MAKFIL: help and advice

MAKFIL: help and advice


Consult the reference manual for further details and worked examples.
W.G.Bardsley, University of Manchester, U.K.

Explaining program MAKFIL

MAKFIL can be used to generate files from relatively small sets of experimental data which will be compatible with the SIMFIT format for graph plotting, curve fitting, or generating standard curves for calibration analysis.
Large data sets can be pasted directly from your spreadsheet into SIMFIT programs or into program MAKSIM to generate data files. Also macros simfit4.xls and simfit6.xls in the C:\Program Files\simfit\doc folder can be used to create SIMFIT style data files from MS Excel.
The following summary describes the possibilities.


Data format for SIMFIT curve fitting files

SIMFIT curve fitting programs need input files containing values of x(i), y(i), and s(i) for i = 1, 2, ..., n defined as follows.

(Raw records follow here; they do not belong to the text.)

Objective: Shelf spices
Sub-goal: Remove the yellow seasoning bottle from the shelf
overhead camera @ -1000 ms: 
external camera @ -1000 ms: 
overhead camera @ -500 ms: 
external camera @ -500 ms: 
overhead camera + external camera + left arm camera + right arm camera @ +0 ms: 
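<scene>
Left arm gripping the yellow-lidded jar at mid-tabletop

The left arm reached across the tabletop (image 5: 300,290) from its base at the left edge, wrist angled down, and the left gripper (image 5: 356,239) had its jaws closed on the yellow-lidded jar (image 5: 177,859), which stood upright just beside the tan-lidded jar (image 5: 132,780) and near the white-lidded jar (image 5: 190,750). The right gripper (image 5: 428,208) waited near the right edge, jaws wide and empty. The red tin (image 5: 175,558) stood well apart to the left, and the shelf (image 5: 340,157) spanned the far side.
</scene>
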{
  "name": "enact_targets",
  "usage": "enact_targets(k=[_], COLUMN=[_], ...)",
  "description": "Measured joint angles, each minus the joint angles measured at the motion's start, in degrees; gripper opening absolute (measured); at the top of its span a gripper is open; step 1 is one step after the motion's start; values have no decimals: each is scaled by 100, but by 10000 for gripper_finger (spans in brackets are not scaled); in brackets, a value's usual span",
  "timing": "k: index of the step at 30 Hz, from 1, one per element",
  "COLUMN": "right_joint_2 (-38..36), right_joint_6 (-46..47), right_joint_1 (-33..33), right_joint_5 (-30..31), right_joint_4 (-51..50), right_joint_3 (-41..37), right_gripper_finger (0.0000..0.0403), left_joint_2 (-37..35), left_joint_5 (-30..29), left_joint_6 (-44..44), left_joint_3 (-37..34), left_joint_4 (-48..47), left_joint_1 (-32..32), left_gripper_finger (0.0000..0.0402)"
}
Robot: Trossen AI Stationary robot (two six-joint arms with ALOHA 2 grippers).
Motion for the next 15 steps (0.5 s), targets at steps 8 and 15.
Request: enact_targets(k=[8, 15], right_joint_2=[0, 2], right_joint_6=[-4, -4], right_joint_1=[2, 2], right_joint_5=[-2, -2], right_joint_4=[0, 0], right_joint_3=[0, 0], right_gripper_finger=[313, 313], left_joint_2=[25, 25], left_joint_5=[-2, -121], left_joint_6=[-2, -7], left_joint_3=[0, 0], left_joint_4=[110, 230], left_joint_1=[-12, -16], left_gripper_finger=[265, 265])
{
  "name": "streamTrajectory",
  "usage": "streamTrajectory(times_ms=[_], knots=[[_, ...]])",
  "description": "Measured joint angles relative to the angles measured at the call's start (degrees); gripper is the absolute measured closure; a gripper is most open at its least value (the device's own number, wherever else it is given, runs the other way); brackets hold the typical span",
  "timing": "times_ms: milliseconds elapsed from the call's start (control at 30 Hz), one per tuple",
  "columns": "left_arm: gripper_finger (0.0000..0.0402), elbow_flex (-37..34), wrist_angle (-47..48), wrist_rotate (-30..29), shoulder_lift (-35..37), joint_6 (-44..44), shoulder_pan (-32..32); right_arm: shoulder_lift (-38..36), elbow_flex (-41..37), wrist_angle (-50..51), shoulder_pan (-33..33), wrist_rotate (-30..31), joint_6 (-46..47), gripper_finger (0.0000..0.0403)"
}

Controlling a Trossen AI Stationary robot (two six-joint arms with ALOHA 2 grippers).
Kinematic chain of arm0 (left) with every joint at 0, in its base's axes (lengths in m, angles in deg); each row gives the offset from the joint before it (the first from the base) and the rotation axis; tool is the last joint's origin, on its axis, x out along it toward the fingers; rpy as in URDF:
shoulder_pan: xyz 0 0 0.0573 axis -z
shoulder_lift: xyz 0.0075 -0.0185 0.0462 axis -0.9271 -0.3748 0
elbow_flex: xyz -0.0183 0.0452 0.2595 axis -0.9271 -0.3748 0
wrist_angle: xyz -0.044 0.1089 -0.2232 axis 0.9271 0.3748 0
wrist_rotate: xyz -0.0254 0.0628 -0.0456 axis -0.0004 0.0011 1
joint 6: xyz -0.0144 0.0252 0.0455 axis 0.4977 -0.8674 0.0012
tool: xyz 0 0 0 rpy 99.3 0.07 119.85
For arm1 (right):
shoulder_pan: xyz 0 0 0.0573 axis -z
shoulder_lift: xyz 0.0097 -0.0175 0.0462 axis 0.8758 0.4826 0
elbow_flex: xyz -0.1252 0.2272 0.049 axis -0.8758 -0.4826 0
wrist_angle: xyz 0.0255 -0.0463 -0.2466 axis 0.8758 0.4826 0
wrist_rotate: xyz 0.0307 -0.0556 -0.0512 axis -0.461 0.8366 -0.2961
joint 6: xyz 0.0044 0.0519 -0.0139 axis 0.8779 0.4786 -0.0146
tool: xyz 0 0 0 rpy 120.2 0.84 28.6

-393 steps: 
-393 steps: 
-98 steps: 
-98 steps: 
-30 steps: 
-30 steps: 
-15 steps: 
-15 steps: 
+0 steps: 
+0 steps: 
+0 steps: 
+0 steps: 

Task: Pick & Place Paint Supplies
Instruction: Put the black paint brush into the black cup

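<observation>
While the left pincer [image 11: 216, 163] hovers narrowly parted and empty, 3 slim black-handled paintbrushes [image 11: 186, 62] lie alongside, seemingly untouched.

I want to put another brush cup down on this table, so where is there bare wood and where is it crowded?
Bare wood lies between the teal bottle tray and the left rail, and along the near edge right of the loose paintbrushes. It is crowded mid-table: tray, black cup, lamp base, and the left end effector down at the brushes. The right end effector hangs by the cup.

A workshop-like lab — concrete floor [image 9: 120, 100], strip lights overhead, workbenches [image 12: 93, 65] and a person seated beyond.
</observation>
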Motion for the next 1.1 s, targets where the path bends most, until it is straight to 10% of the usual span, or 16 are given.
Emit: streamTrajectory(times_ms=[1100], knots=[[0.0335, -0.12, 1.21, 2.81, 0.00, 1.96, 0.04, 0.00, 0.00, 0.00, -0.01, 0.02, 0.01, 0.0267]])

Then the chosen SIMFIT curve fitting program attempts to minimise the objective function WSSQ/NDOF, where
     WSSQ = {[y(1) - f(x(1))]/s(1)}^2 + {[y(2) - f(x(2))]/s(2)}^2
                                + ... + {[y(n) - f(x(n))]/s(n)}^2, and
     NDOF = number of points - number of parameters,
with respect to the parameters in f(x), where f(.) is the model being fitted with k parameters, i.e.
     f(x) = f(x|p(1), p(2), ..., p(k)).
     

This program is designed to input relatively small data sets into an initially empty spreadsheet-type control which must be filled in sequentially so that the data can be checked item by item to make sure they conform to curve fitting data file format. With large data sets data you can use spreadsheet programs, e.g. MS Excel with the simfit4.xls macro to make files, or copy and paste into the curve fitting program directly, or into program MAKFIL to make files.
This program takes your values for x(i) and y(i) then writes a file for fitting, further editing, plotting or weighting, formatted as follows.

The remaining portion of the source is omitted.